In the comparative differential proteomics strategy, comprehensive screening is performed for specimens (e.g. serum/plasma) in patients to identify candidates that expressed in response to specific infections as compared with healthy controls or resembled diseases [13]. Selecting proteins combinations and appropriate cohorts are constructed for validation by immunoassays or liquid chromatography-mass spectrometry (LC-MS) in each protein targets. Human Proteome Organization (HUPO) Plasma Proteome Project (PPP) and Proteomics Standards Initiative (PSI) that has been started since 2002 provide useful bioinformatics database for systematic screening target proteins [13]. Many proteins such as serum amyloid A, hemopexin, apolipoprotein A-I, haptoglobin, prostaglandin H2, b-thromboglobin, a1-acid glycoprotein, a-1-antitrypsin, and retinol-binding protein-4 are up-regulated or down-regulated in dependent on various infectious diseases [13]. Unfortunately, many of them are altered in the same way in various infectious diseases regardless of causative organisms. There are only a few single biomarkers with real clinical applicability and Food and Drug Administration (FDA) approval [13]. Oved et al. [14] reported that TNF-related apoptosis-inducing ligand (TRAIL) from 600 protein candidates was consistently up regulated in viral infected patients [14]. The best combination to differentiate bacterial and viral infections is TRAIL, interferon gamma induced protein-10 (IP-10) and CRP [14]. Immunoproteomics approach is another way to screen new pathogen-specific biomarkers of infectious diseases. Systematic large numbers of proteins of pathogens are screened with antibodies from patients diagnosed the specific infectious disease using high-throughput methods such as microarray. There have been several reports for diagnostics of infectious diseases caused by Candida[15,16]andTrypanosoma[17]. This approach is also useful for selecting vaccine targets [18].

Analyzing differential profiles of relative small molecules between targeted infectious diseases and healthy controls is another approach for identification of disease-specific microbes.
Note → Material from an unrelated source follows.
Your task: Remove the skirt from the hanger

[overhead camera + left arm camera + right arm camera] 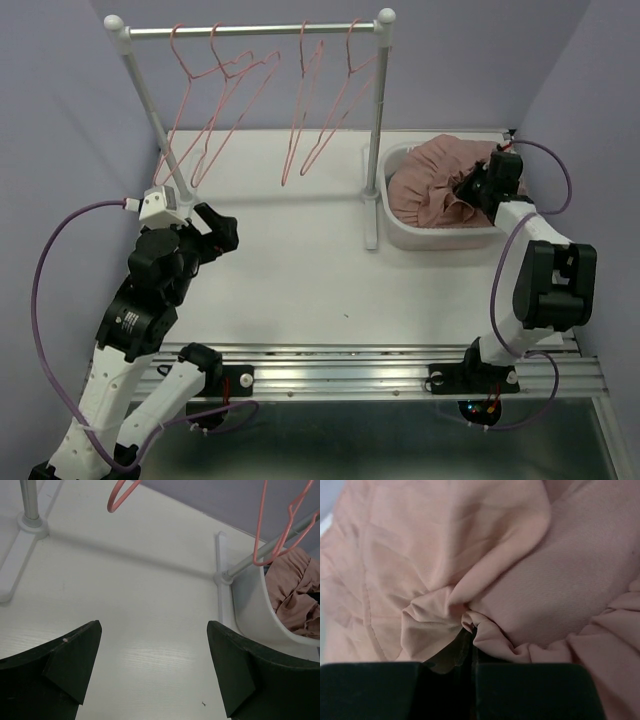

Several compounds are derived from host reactions due to activation of infection-associated metabolic pathways and also from microbial processing of host metabolites. Large numbers of metabolites are differentiated by LC-MS, ultrahigh performance liquid chromatography-electrospray ionization-quadruple time of flight-mas spectrometry (UHPLC-ESI-Q-TOF-MS), or nuclear magnetic resonance (NMR) spectroscopy [19-21]. Metabolomics can successfully discover several biomarkers for human infectious diseases including diagnostic approach for malaria [22], tuberculosis [20,21], schistosomiasis [23], Lyme disease [24], Escherichia coli urinary tract infection [25], and bacteremic sepsis [19]. Although some transcriptome analyses are useful for better understanding both the change of cellular pathway of specific infectious diseases and the shift of virulence traits in pathogens [26,27], it is far away to introduce them into routine laboratory works. There are several reports that the microbiota composition of gut, urogenital tract, or oropharynx plays a protective or inversely promotive role of various infectious diseases [28-31].

What do we need using infectomics in clinical settings?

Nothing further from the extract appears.